You are too young to understand, and having children may not be on your mind. But I had this discussion with my friends not long ago, and it has haunted me for days. I enjoy many things about being a mother; I love to hear you laugh, play, and be happy, have cuddle sessions with you and teach you new things. I do not enjoy my lack of sleep when you are sick, and I can't help you when you get injured, and I have to wait hours in the emergency room to make sure you are okay. Having children, as fulfilling as it is, takes work. You don't usually pop a baby out and get suddenly wrapped in this overwhelming motherly instinct. You don't pull patience out of thin air and become the best mother in the world just by having a child. I wish!
Still, I am as tired as can be, and I have also achieved a new level of happiness that I didn't know existed until you came along.
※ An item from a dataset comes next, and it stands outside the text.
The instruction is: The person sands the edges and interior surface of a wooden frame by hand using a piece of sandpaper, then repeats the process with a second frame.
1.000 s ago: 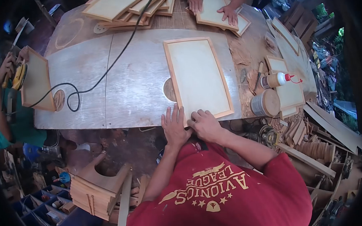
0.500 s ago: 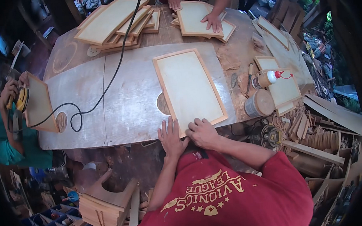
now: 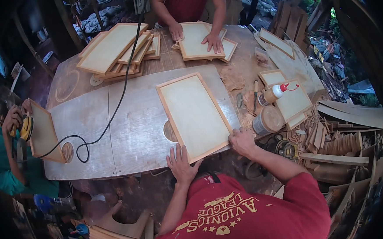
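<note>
A flat panel with a pale face and a light wooden frame (image 3: 194, 115) lies at a slant on the grey sheet before me. My left hand (image 3: 181, 167) has its fingers spread and rests against the panel's near left corner. At the near right corner, my right hand (image 3: 242, 142) is closed, its fingers curled against the frame's edge. Whatever is under those fingers is hidden. Part of a round hole (image 3: 169, 132) in the sheet shows beside the panel's left edge.
Across the table a person's hands (image 3: 213, 43) press on another framed panel. More panels (image 3: 112, 47) are piled at the far left. At left, a person in green holds a yellow power tool (image 3: 26, 127) to a panel. A glue bottle (image 3: 272, 95) and jar (image 3: 268, 120) stand at right.
My right hand has moved right along the panel's near edge, from beside my left hand to the right corner. The view has tilted up, showing more of the person opposite.
</note>
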`<state>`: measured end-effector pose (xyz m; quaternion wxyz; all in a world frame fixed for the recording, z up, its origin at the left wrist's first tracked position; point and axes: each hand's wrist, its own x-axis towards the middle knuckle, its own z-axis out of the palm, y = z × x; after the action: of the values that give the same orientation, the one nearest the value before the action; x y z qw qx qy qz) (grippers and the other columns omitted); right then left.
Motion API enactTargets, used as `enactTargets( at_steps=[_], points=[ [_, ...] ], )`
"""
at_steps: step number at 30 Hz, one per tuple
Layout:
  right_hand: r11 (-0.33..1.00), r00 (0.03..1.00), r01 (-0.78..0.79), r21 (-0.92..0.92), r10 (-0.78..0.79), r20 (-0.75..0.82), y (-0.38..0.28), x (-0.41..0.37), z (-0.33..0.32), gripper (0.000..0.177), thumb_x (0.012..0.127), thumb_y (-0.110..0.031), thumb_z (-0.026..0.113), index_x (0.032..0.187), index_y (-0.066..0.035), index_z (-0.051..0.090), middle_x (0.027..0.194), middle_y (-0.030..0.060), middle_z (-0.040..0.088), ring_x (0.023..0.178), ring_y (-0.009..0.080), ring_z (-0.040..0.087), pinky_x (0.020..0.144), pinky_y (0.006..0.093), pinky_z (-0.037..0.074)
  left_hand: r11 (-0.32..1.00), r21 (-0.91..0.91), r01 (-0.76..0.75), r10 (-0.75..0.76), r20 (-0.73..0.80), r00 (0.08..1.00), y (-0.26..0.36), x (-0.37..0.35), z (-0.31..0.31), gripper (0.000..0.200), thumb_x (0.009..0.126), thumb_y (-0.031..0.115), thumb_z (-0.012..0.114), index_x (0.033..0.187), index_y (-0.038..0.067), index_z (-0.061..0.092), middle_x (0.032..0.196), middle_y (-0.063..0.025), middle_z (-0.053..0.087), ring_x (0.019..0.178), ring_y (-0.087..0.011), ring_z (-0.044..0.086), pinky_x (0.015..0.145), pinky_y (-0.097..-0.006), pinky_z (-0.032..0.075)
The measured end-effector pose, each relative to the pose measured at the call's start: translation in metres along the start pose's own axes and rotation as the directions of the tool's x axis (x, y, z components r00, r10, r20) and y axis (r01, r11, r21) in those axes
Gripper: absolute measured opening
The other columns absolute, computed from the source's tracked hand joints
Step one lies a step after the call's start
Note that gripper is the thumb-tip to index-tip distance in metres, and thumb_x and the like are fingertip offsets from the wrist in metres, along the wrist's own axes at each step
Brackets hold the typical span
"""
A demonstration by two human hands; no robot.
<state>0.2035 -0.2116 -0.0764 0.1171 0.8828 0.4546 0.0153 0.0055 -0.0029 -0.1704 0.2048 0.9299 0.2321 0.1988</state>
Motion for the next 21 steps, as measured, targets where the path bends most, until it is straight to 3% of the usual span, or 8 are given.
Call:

My friend said having a baby is expensive; the medical bills, the new baby gear you need, the clothes, the schooling ... it is pricey. Although you can make it as costly as it can be, in reality, babies don't need much; they need a few sleepers, a crib, diapers, and a boob full of milk or formula; basically, all the other stuff is extra. Besides, you can't put a price on the miracle of life; there are so many couples that can't have children that would give anything to have a baby, so worrying about the crib and the fancy private school won't cut it. I know we live in a snobbish world, but the happiest kid is not the wealthiest kid; it is the one who is loved and whose parents were there to witness it all. The fancy stuff won't help you with the sleepless nights; your partner or family will, though. Your mother will assure you this is only temporary and that you will learn to read all of your baby's cues. She will remind you that they grow up fast and savour every moment. Still, you won't believe her because you are too tired and sad remembering the old you and your old life (where everything was easier) and because it is tough to make much sense of your life's current demands. It is all true; you are 18 months old now, and I can't believe you were once a helpless little baby. Your partner will take the second shift of everything and do so with so much love, all the poop, crying, and hormonal moods of mommy. He will remind you that you are still beautiful and do a good job, although you won't believe him.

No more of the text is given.